▶ **Work task**
Reproduce exactly the lines of the listing from the one containing "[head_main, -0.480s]" to its final line, both included.
_ _ _ _ _
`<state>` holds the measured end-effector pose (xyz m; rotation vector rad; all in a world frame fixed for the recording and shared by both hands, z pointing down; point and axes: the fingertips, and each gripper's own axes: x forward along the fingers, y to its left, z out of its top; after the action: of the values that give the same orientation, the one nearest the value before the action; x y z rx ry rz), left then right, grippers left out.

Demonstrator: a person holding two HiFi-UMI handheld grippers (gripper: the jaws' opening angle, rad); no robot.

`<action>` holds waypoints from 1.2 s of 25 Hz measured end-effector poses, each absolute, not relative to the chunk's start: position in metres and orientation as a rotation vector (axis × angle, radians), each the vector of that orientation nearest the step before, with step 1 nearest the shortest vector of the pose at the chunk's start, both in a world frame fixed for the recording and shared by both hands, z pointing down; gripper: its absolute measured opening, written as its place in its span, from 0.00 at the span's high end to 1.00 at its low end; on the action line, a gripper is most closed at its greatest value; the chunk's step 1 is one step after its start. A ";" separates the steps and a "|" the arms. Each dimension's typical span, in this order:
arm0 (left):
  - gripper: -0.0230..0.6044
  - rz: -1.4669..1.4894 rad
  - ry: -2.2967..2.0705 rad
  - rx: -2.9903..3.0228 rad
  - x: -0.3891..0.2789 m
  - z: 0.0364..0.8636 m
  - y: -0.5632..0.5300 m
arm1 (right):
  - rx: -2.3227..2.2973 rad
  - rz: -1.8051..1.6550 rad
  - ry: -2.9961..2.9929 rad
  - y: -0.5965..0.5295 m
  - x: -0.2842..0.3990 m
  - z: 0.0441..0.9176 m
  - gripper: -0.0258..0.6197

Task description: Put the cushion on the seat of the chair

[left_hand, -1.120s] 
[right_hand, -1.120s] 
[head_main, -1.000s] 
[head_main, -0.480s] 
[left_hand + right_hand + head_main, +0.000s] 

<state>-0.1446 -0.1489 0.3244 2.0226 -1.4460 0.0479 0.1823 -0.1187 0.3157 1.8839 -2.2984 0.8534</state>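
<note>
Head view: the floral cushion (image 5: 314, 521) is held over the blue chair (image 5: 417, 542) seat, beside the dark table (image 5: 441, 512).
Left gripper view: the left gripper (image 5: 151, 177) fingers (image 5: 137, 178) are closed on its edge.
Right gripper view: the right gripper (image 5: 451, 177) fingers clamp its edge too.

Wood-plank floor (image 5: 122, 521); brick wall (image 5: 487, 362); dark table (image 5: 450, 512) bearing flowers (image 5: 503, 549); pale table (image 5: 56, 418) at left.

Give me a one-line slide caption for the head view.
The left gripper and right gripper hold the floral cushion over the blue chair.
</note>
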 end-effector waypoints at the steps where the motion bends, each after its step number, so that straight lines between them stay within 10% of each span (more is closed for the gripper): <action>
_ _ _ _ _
▶ **Answer box**
[head_main, -0.480s] 
[left_hand + right_hand + head_main, +0.000s] 

<state>-0.1446 -0.1489 0.3244 2.0226 -1.4460 0.0479 0.1823 -0.1187 0.3157 1.8839 -2.2984 0.8534</state>
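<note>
Head view: the floral cushion (image 5: 314, 521) is held over the blue chair (image 5: 417, 542) seat, beside the dark table (image 5: 441, 512).
Left gripper view: the left gripper (image 5: 151, 177) fingers (image 5: 137, 178) are closed on its edge.
Right gripper view: the right gripper (image 5: 451, 177) fingers clamp its edge too.

Wood-plank floor (image 5: 122, 521); brick wall (image 5: 487, 362); dark table (image 5: 450, 512) bearing flowers (image 5: 503, 549); pale table (image 5: 56, 418) at left.

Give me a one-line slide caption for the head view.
The left gripper and right gripper hold the floral cushion over the blue chair.
</note>
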 end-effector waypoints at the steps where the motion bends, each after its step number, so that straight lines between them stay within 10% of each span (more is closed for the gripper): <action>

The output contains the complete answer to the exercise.